The reason I think this worked so well that night is because there was water moving out of the pass, going offshore all night long. That chum line had to be several miles long by daylight.
I don't think you would ever get the same results off the beach, because there just isn't the volume of water being pushed offshore like you get through a pass.
A slaughter house would be the place get the beef blood, and if anyone wants to try it again, I'm game.


----------



## ZenDaddy (May 22, 2004)

Vinny,

I'm no expert here, but from what I've read and seen - chumming doesn't work particularly well in the surf. I've tried freezing chum and attaching it to my leader to help attract sharks - and have had no success with it. In fact the chum rig tends to muck up the fishing line. Also, with throwing blood out into the water there's no saying it will pull a shark towards your bait - not to mention I always run over in my mind that I'm now wading in water that I've just chummed. (Think of the headlines.) I think your time is better spent on bait and bait placement. (Finding good bait, finding a good cut, finding the right side of the sandbar where the sharks are. That's just my two cents. I'm no expert and I am assuming you are fishing the surf.


----------



## Argo (May 21, 2004)

With a strong current and out going tide I dont think it would be too bad an idea at all.Freeze a cinderblock into a 5 gallon bucket of blood.dump it in the 3rd gut.


----------



## JDS (Jul 14, 2004)

Better check the regulations before trying the blood. I seem to remember that either beef, or sheep blood is not legal to use in coastal waters.


----------



## Vinny (Aug 25, 2004)

Hey y'all,

A lot of great info. I won't be in the surf, I will be in a boat, prabably at or near the Galveston jetties. I think there is supposed to be an outgoing tide tomorrow from about 6 pm to midnight, but I don't know if I will be able to go tomorrow. I would have never thought about the legal aspect - that is a good point. I will see if I can find that in the TPWD booklet. 

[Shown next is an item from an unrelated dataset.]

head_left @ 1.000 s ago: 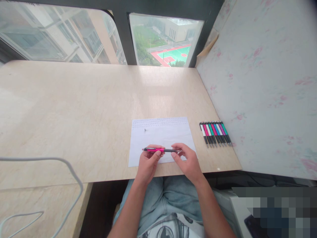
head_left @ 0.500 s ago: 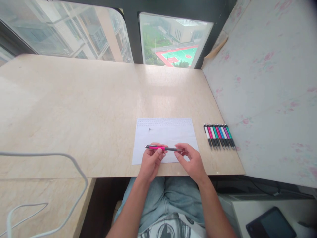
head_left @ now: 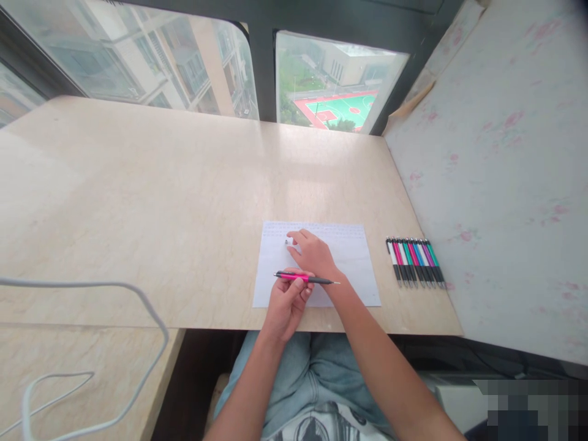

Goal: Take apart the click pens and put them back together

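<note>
My left hand [head_left: 288, 301] is closed around a pink and black ballpoint pen [head_left: 294, 277], held nearly level above the paper. A thin refill end sticks out of the black grip on the right. Stretched across beyond the pen, my right hand [head_left: 312, 252] has its thumb and fingers apart. Just left of those fingertips, a small dark metallic piece [head_left: 286, 242] lies on the white sheet of paper [head_left: 353, 263]; it is too small to make out fully. Rows of faint handwriting run along the sheet's top, partly covered by my right hand.
A row of several coloured pens [head_left: 416, 262] lies side by side at the right, near the papered wall [head_left: 505, 202]. A grey-white cable [head_left: 151, 312] loops at the lower left. The desk [head_left: 160, 202] reaches back to the windows.
My right hand has left the pen's tip end and moved up and left to the small metallic piece. My left hand still holds the pen. The view has shifted slightly.
</note>
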`<state>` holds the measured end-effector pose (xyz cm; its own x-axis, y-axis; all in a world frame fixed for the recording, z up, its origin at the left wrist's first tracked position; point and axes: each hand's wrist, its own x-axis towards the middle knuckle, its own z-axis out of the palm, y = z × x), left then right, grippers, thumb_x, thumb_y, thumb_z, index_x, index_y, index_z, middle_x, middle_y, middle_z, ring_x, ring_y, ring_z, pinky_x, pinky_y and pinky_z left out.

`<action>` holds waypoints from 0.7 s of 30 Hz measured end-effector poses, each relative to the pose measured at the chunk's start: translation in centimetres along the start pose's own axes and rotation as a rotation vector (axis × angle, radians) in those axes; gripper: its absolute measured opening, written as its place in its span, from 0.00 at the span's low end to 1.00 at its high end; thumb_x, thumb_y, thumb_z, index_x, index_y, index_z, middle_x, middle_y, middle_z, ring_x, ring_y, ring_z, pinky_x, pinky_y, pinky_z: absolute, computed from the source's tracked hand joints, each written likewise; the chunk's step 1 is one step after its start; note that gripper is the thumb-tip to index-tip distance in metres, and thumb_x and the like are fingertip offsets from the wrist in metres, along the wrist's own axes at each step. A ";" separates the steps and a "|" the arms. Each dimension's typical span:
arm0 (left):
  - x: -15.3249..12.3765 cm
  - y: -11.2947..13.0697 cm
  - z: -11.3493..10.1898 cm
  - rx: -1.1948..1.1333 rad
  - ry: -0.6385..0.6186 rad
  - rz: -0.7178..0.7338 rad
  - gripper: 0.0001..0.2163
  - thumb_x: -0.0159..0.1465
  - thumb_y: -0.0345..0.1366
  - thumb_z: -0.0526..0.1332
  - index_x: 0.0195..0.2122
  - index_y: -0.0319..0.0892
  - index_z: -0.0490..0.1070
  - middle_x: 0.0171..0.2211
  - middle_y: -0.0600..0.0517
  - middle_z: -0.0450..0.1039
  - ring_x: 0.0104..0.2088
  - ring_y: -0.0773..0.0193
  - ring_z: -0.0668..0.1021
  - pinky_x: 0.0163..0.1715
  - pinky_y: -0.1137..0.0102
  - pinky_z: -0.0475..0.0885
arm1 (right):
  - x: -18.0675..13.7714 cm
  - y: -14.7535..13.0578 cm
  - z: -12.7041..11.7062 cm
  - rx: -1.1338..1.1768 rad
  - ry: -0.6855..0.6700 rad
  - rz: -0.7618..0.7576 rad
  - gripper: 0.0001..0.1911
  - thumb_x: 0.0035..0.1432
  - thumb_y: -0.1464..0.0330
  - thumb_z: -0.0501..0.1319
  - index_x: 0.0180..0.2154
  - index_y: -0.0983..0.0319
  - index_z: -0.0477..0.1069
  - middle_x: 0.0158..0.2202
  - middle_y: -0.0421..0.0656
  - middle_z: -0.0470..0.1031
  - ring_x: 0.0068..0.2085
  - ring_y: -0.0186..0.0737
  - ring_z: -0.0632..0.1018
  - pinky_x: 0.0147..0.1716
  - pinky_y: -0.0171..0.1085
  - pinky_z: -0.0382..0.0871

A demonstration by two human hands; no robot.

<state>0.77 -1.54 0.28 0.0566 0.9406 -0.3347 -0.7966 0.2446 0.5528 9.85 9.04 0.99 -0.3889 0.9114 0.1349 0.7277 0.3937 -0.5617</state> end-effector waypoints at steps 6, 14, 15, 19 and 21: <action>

OK, next question - I have seen several people say to go to slaughterhouses for blood, but I don't know where any are. Are there any around Houston? Thanks.


----------



## Carp (May 21, 2004)

there is a pig slaughter house on spring-cypress just west of kuykendahl

justin


----------



## Vinny (Aug 25, 2004)

Would chicken blood be any good?


----------



## Brady Bunch (Jul 12, 2004)

There is a place out in Brookshire (yes its a ways) but a buddy and I went there and got a tone of blood. We then put into zip-lock baggies and froze it until we needed it. The funny thing was when we walked into the place and asked for a couple of gallons of blood, all the people in the front all turned and looked at us, then we were like..ITS FOR FISHING!!!


----------



## bigreave (Aug 28, 2004)

where at in brookshire


----------



## Brady Bunch (Jul 12, 2004)

I think its *J & J Packing Co Inc*, give em a call and Im sure theyll steer (ha-ha-get it?) you in the right direction. It was a couple of years ago since Ive been there so I cant exactly remember off hand. Phone # is below.

*(281) 375-6060*


----------



## Vinny (Aug 25, 2004)

Brady Bunch,

That is very cool - thanks a lot. Yes, I can also imagine them looking at me kind of funny when I go in there asking for blood. That is funny.


----------



## Catn' Around (May 21, 2004)

One of my buddies gets a cooler full of pigs blood before he goes out to the jetties for drifting for sharks. We then throw some Sardines in the chum line to get a little extra scent going.


----------



## Vinny (Aug 25, 2004)

Hi Everyone,
Just to let you all know, I did speak to a pig slaughterhouse north of Houston in Spring, and they do actually sell blood, if anyone is interested. The only problem was that the lady quoted me a price of $12.00 per gallon, which was way too rich for my blood! (No pun intended Anyway, I thanked the lady for her time and decided to try to find blood elsewhere. I am going to give the guys in Brookshire a shot with the beef blood. If anyone knows of any other sources, it would be mucho appreciado!

Thanks for all the help I get from all of you guys. 

Vincent


----------



## Sniper (Aug 23, 2004)

You also might try deer blood. I tried it several years ago by freezing it in a gallon baggie with wheel weights in the bottom.

Sniper


----------



## texan52 (Sep 7, 2004)

There used to a slaughter house in Highlands called Fabian's and one in Baytown called Goin's. I know there is one in Moss Hill on hwy 105 headed to Beaumont. Hope this helps.


----------